TO DO ::
After locating the line with "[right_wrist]" in the data that follows, return it and every later line exactly, up to and including the line with "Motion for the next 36".

[Stored records]
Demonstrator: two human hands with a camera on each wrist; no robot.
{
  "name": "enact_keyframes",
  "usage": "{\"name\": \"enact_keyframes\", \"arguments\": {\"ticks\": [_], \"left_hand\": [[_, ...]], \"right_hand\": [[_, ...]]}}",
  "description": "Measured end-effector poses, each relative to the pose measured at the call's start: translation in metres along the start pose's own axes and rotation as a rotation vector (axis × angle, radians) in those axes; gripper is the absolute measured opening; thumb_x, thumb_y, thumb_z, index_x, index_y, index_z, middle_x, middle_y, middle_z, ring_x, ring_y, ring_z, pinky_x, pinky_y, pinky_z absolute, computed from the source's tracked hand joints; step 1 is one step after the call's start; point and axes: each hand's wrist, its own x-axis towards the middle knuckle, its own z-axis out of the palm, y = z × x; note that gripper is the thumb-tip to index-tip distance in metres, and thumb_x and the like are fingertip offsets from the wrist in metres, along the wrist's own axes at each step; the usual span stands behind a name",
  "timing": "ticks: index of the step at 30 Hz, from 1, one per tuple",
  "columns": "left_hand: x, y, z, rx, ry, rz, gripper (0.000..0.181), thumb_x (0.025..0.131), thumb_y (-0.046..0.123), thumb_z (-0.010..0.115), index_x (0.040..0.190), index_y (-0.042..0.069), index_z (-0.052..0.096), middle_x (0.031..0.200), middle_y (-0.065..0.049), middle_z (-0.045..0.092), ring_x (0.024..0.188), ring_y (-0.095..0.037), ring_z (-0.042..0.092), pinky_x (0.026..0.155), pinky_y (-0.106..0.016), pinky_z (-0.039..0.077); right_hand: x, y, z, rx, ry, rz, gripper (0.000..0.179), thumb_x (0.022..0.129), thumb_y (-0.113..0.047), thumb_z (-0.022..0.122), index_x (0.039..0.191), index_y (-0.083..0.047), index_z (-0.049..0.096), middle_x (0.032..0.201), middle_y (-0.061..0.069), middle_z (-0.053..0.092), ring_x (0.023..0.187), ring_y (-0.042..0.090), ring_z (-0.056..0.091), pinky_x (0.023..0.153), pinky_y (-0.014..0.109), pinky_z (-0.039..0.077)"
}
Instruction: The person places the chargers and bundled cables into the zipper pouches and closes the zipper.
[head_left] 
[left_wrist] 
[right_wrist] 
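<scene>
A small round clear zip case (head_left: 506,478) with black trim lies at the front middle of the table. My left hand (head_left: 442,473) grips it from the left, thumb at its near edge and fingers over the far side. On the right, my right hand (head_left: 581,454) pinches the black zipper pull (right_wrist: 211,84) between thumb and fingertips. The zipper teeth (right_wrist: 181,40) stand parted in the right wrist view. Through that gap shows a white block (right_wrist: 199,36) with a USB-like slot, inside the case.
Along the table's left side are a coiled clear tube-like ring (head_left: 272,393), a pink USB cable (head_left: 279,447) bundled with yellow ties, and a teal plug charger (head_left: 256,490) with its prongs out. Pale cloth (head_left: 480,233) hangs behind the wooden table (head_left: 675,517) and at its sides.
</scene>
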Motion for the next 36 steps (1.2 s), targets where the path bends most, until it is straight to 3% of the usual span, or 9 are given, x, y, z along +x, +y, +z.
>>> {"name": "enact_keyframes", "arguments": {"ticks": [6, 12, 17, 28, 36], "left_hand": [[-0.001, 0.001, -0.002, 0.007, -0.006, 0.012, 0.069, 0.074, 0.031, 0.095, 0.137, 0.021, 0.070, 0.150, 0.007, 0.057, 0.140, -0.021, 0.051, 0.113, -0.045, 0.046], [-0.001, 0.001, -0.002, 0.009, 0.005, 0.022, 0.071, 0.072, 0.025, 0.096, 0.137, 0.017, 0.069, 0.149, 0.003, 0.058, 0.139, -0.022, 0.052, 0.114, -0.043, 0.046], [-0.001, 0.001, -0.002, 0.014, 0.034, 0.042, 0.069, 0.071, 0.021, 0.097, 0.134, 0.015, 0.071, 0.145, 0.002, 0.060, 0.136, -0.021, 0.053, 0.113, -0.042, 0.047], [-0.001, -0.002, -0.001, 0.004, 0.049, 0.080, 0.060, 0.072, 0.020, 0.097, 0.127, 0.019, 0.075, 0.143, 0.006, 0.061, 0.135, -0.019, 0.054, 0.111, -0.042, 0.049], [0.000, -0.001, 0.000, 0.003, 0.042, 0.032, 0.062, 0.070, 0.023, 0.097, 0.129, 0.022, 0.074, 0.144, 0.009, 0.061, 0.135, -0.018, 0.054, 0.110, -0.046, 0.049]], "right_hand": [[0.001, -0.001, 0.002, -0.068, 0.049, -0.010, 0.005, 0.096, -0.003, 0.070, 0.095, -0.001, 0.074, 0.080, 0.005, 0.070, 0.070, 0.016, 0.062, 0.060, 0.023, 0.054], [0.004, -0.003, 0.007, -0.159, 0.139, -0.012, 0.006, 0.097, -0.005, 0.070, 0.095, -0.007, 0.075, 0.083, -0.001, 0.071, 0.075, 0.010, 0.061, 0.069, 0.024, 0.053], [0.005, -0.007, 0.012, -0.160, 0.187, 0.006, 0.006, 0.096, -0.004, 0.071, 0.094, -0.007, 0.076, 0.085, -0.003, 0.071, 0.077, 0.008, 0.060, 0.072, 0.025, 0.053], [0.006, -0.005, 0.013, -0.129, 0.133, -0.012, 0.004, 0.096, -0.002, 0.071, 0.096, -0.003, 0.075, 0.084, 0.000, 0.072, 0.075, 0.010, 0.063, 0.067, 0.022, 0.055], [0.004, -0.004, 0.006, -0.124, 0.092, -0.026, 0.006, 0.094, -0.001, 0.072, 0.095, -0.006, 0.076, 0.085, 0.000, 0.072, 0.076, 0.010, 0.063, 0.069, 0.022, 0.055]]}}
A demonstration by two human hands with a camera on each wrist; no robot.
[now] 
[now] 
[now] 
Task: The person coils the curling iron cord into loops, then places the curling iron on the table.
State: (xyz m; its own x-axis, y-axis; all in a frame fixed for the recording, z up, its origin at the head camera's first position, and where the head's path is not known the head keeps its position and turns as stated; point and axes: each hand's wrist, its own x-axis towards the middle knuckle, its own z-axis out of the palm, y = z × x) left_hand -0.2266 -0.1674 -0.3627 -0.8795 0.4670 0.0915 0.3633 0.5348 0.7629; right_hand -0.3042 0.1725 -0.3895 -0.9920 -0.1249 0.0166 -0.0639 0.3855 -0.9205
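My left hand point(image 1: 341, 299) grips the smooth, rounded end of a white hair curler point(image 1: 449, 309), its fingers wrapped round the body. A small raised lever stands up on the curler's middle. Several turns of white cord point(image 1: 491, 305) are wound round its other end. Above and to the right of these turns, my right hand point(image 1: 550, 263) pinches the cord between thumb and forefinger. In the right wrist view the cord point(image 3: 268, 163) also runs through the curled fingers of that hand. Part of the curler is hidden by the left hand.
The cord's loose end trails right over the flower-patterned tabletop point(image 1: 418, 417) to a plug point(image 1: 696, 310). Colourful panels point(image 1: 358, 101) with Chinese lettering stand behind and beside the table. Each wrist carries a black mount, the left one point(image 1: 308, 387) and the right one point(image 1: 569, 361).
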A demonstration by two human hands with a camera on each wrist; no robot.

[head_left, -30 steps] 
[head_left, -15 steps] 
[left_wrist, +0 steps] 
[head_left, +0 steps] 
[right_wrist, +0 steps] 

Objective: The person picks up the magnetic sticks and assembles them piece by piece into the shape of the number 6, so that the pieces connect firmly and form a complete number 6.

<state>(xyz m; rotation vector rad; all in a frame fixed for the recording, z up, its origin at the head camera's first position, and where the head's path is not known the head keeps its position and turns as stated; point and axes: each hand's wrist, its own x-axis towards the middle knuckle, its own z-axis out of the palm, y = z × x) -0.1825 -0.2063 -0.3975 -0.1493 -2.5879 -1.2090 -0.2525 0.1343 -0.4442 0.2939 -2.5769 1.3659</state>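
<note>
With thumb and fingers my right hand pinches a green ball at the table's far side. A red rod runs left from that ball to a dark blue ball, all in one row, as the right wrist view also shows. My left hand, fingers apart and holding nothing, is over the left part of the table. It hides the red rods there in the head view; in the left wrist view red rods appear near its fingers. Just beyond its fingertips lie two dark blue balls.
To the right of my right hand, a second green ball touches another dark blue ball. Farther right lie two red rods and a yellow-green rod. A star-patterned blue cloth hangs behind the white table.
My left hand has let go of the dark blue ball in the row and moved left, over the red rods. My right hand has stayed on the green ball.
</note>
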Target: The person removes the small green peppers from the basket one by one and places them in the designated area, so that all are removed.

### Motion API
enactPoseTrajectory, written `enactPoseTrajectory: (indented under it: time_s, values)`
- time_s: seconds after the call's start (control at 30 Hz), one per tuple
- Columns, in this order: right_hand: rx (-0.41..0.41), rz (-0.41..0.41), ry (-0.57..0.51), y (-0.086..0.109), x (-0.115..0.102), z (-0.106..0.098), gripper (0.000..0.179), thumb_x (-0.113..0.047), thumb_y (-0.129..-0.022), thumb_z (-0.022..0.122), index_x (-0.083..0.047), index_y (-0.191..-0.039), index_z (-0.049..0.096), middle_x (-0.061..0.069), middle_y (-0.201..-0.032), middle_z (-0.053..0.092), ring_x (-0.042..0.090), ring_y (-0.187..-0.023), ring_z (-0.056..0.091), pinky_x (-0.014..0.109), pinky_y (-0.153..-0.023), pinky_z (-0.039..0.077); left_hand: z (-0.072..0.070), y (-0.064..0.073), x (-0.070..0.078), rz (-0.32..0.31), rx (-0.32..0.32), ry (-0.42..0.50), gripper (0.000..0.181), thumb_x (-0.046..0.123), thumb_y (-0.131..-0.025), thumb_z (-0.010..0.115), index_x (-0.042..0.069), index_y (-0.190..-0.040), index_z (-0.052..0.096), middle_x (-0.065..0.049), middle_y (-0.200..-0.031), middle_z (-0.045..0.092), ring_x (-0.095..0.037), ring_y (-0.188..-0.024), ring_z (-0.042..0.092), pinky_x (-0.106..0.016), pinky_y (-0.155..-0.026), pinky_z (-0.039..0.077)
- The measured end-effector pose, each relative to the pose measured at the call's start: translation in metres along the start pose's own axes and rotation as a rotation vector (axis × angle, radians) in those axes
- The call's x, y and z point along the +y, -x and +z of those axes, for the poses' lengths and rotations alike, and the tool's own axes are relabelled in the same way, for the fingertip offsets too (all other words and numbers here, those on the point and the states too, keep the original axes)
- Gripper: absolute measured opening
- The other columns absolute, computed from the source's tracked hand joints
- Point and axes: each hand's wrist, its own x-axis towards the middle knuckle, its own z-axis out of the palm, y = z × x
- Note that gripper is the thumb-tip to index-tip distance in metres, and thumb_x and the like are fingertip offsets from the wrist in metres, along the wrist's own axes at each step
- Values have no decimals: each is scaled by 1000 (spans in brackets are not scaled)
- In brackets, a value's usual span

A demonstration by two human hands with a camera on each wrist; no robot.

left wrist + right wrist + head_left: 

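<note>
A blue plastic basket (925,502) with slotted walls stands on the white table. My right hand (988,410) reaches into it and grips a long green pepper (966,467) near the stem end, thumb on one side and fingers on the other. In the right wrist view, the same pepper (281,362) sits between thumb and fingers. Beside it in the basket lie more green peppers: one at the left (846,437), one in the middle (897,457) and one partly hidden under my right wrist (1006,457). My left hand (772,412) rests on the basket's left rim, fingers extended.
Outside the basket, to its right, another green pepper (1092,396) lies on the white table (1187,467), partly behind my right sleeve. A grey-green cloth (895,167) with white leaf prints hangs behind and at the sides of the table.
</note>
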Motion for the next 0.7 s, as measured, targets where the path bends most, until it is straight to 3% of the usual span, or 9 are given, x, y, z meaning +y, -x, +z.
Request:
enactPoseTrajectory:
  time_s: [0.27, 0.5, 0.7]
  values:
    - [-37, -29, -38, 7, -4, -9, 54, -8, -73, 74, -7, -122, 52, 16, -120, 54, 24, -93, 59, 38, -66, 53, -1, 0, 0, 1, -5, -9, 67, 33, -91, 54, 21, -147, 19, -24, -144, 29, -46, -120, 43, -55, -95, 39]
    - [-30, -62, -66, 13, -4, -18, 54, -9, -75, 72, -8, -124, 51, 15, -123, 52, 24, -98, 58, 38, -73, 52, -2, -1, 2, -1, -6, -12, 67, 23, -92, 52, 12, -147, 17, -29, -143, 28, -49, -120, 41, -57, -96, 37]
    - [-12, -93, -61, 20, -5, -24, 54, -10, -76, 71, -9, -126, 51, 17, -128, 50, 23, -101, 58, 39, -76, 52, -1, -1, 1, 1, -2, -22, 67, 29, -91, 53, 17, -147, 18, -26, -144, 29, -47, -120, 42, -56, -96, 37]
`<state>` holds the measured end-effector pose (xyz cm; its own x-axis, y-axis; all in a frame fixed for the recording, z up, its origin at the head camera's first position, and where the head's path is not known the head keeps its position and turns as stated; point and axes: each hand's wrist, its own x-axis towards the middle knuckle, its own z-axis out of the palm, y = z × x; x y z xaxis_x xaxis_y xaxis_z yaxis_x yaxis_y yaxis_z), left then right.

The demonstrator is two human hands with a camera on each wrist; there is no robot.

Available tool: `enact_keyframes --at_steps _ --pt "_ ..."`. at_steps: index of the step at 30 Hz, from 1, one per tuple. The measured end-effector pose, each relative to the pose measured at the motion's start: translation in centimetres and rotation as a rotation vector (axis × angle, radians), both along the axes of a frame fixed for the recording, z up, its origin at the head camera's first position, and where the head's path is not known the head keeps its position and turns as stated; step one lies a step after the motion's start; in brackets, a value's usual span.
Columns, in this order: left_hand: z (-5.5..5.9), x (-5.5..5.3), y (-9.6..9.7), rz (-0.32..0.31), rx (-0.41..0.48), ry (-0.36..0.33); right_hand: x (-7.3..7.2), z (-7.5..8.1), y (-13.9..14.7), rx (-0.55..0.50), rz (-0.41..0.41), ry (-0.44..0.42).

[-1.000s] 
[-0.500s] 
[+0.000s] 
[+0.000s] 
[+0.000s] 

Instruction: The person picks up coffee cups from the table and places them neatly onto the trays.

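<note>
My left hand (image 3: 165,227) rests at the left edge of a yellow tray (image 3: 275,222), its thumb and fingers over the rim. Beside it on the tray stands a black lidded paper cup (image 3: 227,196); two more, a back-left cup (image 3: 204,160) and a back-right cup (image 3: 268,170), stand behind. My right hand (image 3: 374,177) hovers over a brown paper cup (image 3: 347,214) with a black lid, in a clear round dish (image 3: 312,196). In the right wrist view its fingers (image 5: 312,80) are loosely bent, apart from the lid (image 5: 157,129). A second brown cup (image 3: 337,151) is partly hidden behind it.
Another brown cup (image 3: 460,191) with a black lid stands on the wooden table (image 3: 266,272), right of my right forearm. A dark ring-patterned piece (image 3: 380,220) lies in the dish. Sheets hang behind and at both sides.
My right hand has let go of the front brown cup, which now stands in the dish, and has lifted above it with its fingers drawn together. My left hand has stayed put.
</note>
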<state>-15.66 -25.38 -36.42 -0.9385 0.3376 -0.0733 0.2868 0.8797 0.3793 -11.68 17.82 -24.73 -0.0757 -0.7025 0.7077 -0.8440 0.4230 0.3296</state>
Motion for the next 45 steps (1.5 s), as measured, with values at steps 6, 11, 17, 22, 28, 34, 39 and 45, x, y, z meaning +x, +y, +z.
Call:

TASK RESULT ::
[right_wrist] 
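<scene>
A small round clear zip case (head_left: 506,478) with black trim lies at the front middle of the table. My left hand (head_left: 442,473) grips it from the left, thumb at its near edge and fingers over the far side. On the right, my right hand (head_left: 581,454) pinches the black zipper pull (right_wrist: 211,84) between thumb and fingertips. The zipper teeth (right_wrist: 181,40) stand parted in the right wrist view. Through that gap shows a white block (right_wrist: 199,36) with a USB-like slot, inside the case.
Along the table's left side are a coiled clear tube-like ring (head_left: 272,393), a pink USB cable (head_left: 279,447) bundled with yellow ties, and a teal plug charger (head_left: 256,490) with its prongs out. Pale cloth (head_left: 480,233) hangs behind the wooden table (head_left: 675,517) and at its sides.
</scene>
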Motion for the next 36 steps (1.2 s), targets where the path bends most, until it is straight to 3% of the usual span, or 9 are given, x, y, z along +x, +y, +z.

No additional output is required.